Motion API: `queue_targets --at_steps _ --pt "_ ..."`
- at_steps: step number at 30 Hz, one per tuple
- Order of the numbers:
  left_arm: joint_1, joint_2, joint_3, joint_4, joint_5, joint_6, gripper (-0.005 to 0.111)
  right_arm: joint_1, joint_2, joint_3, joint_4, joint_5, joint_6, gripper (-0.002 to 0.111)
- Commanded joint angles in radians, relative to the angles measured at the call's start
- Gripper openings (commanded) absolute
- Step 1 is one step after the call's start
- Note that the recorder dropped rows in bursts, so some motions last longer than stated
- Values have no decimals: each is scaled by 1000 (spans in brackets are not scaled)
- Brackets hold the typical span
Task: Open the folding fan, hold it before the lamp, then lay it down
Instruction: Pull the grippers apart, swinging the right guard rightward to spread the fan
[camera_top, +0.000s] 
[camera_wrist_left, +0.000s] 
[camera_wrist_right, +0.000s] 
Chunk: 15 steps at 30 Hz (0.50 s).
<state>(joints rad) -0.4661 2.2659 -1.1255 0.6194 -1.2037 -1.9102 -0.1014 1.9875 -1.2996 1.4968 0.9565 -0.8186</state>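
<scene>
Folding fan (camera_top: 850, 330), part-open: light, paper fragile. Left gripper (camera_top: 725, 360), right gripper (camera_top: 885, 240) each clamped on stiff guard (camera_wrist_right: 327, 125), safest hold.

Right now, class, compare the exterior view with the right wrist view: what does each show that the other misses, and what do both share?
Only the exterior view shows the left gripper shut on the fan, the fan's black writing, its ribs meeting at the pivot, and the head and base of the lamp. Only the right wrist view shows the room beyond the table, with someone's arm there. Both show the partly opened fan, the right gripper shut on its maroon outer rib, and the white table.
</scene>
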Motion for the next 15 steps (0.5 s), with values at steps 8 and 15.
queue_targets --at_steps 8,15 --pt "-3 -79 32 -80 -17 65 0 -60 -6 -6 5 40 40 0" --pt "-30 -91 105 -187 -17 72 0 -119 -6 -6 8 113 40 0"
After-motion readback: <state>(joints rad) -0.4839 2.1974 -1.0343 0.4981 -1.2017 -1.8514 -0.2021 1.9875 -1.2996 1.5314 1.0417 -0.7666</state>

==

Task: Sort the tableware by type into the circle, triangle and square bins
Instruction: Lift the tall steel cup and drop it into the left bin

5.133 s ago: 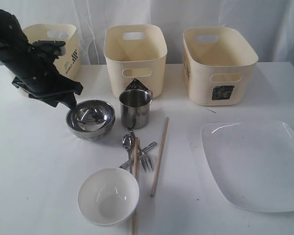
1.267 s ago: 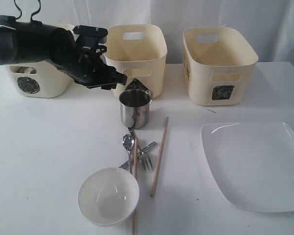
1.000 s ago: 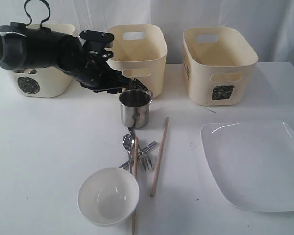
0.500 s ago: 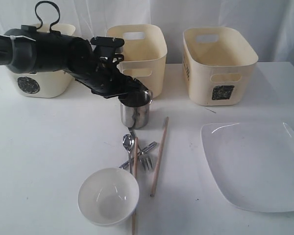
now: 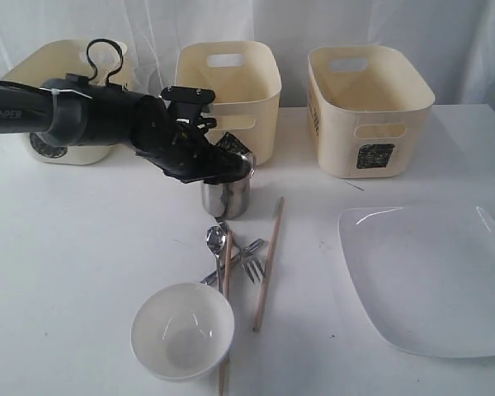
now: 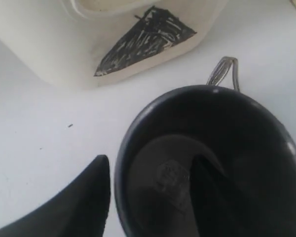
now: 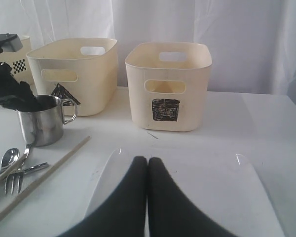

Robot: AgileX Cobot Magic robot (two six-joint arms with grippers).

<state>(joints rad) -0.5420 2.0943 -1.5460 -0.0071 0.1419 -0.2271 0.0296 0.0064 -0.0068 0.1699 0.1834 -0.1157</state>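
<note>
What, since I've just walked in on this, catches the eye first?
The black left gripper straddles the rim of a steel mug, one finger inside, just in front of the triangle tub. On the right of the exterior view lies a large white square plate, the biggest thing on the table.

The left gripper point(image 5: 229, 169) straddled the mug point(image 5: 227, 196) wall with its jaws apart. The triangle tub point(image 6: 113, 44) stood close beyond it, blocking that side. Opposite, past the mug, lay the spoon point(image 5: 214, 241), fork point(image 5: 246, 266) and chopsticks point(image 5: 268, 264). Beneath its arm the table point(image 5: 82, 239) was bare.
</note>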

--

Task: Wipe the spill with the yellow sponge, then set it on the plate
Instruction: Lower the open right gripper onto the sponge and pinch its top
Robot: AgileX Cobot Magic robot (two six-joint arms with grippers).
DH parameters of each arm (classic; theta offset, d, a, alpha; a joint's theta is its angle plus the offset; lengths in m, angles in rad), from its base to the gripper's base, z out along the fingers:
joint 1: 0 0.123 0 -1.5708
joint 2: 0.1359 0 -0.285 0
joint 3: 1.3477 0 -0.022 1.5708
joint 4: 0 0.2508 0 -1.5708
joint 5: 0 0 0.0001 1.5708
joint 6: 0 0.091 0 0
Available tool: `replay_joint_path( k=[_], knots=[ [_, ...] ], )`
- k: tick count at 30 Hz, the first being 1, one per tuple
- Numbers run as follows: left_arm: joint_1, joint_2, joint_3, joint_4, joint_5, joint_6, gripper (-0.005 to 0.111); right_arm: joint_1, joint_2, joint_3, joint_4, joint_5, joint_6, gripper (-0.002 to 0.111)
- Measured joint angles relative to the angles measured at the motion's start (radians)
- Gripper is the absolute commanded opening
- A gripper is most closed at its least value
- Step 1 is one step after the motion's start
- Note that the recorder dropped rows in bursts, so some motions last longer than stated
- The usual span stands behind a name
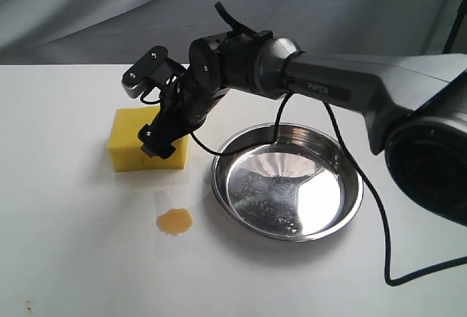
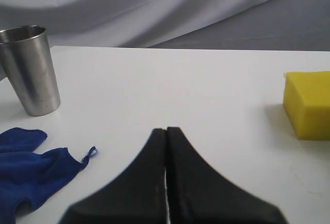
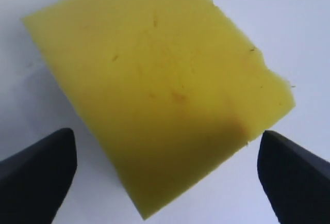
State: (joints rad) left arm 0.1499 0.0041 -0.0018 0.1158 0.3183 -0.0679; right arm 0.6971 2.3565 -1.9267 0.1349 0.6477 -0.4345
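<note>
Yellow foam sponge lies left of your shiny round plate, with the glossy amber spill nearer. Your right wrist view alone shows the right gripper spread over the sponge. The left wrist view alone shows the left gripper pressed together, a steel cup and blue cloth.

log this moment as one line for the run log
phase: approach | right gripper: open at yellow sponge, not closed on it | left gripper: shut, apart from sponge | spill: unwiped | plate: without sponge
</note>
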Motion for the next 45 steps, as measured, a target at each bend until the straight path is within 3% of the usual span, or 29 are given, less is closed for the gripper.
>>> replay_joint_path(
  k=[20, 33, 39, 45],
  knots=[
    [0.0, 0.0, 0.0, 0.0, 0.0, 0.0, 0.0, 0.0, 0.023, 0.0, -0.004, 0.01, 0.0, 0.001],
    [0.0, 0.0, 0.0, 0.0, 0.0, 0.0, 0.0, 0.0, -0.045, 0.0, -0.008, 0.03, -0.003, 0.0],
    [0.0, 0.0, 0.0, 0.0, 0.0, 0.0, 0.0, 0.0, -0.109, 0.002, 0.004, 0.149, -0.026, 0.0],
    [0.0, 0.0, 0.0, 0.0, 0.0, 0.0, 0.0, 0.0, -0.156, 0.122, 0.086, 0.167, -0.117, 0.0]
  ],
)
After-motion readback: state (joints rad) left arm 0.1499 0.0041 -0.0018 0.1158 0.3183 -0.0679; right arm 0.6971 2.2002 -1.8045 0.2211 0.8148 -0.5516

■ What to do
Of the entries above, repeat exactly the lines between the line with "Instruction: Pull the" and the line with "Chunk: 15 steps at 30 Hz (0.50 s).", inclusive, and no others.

■ Answer space
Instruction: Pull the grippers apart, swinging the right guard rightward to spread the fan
[camera_top, +0.000s] 
[camera_wrist_left, +0.000s] 
[camera_wrist_right, +0.000s] 
Chunk: 15 steps at 30 Hz (0.50 s).

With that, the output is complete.